Saturday, November 24, 2007


                     Yum, yum!

The Thanksgiving holiday has been a welcome respite from my insane work schedule. We had our customary decadant dose of turkey and stuffing with my family up in L.A., AND two extra days to spend birding—what more could we want?

Even though we didn't spot too many rarities, just being outdoors with our cast of regulars was enough to be thankful for. My family, quite sensibly, has always eaten Thanksgiving dinner late (since everyone gets sleepy after a big dose of turkey, why not hold off the feast until just before bedtime?) Thus, Glenn and I had most of Thanksgiving day to spend outdoors looking for birds.

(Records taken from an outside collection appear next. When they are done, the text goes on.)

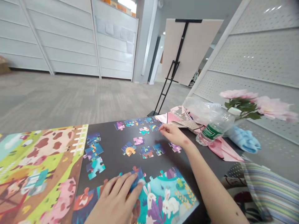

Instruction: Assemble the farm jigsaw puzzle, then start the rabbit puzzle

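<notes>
My left hand (119, 196) lies flat with fingers stretched over the partly joined jigsaw puzzle (161, 194), which shows white rabbits and purple leaves. It hides part of the puzzle's middle. Farther out, my right hand (174, 134) hovers above the table with its fingers drawn together; what they hold, if anything, is hidden. Its fingertips are beside a dark blue puzzle piece (153, 128). Below the wrist lies a purple piece (175, 147). Several loose pieces are scattered nearby, among them an orange and blue piece (129, 149) and a pink-purple piece (139, 141).
A farm picture board (46, 168) covers the left side of the dark table (112, 165). Joined pieces (94, 152) lie beside it. At right stand a plastic bottle (210, 132) and pink flowers (271, 105), near a blue cloth (244, 139) and a striped cloth (273, 186).
</notes>
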Tool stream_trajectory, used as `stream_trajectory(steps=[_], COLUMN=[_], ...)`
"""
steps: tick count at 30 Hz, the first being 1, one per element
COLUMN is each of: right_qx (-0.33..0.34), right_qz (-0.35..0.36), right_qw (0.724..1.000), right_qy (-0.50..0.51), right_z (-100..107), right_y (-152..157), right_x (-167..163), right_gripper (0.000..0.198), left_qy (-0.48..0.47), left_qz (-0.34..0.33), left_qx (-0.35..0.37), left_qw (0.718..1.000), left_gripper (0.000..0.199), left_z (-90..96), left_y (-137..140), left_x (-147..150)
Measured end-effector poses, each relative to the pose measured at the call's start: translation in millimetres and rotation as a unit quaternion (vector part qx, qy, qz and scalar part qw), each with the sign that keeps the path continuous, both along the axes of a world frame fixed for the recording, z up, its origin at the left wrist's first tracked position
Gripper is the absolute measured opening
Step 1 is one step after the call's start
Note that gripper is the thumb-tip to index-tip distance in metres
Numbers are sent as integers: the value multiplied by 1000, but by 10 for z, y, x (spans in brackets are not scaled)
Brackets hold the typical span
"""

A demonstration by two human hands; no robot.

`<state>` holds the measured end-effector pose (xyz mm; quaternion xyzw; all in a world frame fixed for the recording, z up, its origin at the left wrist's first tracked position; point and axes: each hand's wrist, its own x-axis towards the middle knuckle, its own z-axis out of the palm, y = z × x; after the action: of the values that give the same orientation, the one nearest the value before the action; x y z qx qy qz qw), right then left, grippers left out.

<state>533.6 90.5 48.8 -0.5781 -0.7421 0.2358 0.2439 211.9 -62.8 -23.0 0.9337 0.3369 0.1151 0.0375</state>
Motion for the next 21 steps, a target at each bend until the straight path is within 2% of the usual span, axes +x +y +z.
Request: stream_trajectory(steps=[7,13,16,21], right_qx=[20,31,46,88], right_qz=[-10,-3,12,42], right_qw=[999,999,998,995], right_qy=[-25,-38,-44,-31], right_z=[-22,-46,-71,-91], right_y=[23,33,2,-126], right_x=[18,17,-85,-408], right_gripper=[20,27,22,26], left_qy=[-8,20,20,-10], left_qz=[3,10,18,24], left_qx=[1,-14,-23,-15], left_qw=[1000,1000,999,1000], left_gripper=[65,63,52,36], left_z=[-21,125,185,169], left_y=[5,-2,-2,-3], left_x=[1,85,125,127])
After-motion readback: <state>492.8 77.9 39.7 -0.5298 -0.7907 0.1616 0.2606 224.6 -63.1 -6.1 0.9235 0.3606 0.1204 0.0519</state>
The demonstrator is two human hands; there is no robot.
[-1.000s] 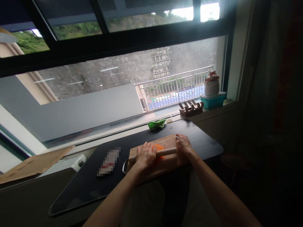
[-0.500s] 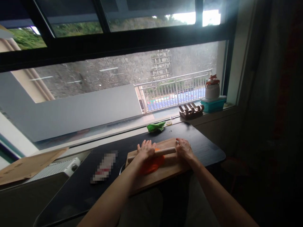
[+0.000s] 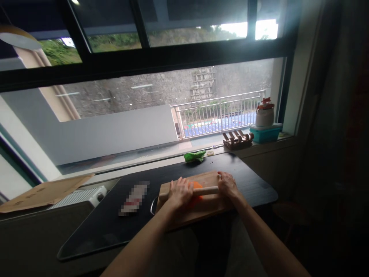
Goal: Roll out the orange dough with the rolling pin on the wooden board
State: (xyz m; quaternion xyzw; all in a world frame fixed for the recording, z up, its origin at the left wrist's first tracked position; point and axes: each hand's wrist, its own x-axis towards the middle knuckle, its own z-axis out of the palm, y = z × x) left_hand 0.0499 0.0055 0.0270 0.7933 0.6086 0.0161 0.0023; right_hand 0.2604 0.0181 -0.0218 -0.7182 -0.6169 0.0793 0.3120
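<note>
A pale wooden rolling pin lies across a wooden board. My left hand rests over the pin left of its middle, fingers pointing away from me and bent over it. At the pin's right end, my right hand is closed around it. Beneath the pin is a flat, bright orange piece that looks like dough or clay. Part of it shows on the far side of the pin; my left hand and forearm cover some of the rest. A metal handle sticks out at the board's left edge.
The board is on a black table by a window. A blurred-out item lies on the left. Along the sill are a green cloth, a tape roll, a brown rack and a teal box with a jar on top.
Both hands have rolled the pin toward me over the orange piece, so more of it shows beyond the pin and less in front. The whole view has shifted slightly.
</note>
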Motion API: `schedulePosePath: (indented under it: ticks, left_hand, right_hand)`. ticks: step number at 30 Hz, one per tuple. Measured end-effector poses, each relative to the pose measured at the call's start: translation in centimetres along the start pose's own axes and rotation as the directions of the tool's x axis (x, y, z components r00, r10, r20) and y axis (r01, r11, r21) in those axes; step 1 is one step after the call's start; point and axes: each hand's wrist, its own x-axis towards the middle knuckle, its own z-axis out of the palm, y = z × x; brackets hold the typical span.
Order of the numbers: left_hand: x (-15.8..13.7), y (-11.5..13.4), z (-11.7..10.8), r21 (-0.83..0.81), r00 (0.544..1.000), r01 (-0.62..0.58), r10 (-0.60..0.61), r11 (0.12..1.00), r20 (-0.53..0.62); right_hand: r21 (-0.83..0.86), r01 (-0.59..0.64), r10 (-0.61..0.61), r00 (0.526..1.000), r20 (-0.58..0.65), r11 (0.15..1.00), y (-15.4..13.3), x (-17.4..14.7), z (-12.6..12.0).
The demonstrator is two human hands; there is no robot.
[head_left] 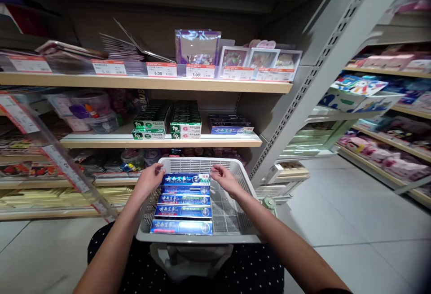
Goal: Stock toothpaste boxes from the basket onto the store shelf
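Note:
A grey plastic basket (239, 236) stands in front of me, with several blue toothpaste boxes (183, 212) lying in rows in its left half. My left hand (151, 181) is at the left end of the rearmost toothpaste box (182, 180), its fingers closed against that end. At the opposite end, the fingertips of my right hand (225, 181) pinch the same box, so it sits between both hands. This box lies a little higher than the others. The basket's mesh floor shows to the right of the boxes.
Beyond the basket, a shelf (161, 143) carries green toothpaste boxes (185, 125) and a blue one (232, 129). The higher shelf (148, 82) has packets and price labels. A slotted metal post (303, 78) rises at right. Plastic tubs (90, 110) are at left.

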Motion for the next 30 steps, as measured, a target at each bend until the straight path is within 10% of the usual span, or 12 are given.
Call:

We started out at TeWinkle Park in Costa Mesa, where a couple of Hooded Mergansers and Yellow-throated Warbler were spotted last year. No rarities of that magnitude have been spotted there recently, but it still has a pretty pond filled with feisty ducks and herons, and is a pleasant place for strolling and photography. And as is the case with any park, occasional surprises do show up: last week, we saw this bird, who appears to be a female Summer Tanager:

Then we headed to the Upper Newport Bay, where we spotted two of the Eurasian Wigeons reported there earlier in the week. We also spotted a loon off near the opposite side of the bay, but from where we were, we couldn't tell what kind it was (most likely, it was the Pacific Loon reported during the last Sea and Sage monthly survey of the area).

On Friday, we celebrated Buy Nothing Day at Bolsa Chica, which was as jammed with waterfowl as South Coast Plaza was with shoppers. Over 100 Double-crested Cormorants were swimming near the footbridge, as were dozens of Brown Pelicans, Lesser Scaups, and Western Grebes. Near the tidegates were several Redheads mingling with the Scaups, as well as dozens of Snowy Egrets and White Pelicans. The only unusual birds we found were the resident Reddish Egret and a male Eurasian Wigeon, who was vocalizing loudly in one of the back lagoons.

We also saw, from a distance, the infamous bird-killing glass wall surrounding the McMansions on top of the bluff. I noticed strips of yellow tape—the kind used for police barricades—flapping from the wall: Were these put up in response to bird concerns? And who did it?

I learned during today's Sea and Sage Audubon trip to Bolsa Chica (can't get enough of that place!) that the tape wasn't actually attached to the wall, but to a chain-link fence that had just been installed directly behind the wall, in response to birders' concerns.

While a clearly imperfect solution (its looks won't go over well with homeowners, and small birds may still fly into the glass when trying to move through the fence), it at least shows that birders aren't as wimpy they look: we have the moral authority and clout to push people to do the right thing.

And this is something else to be thankful for.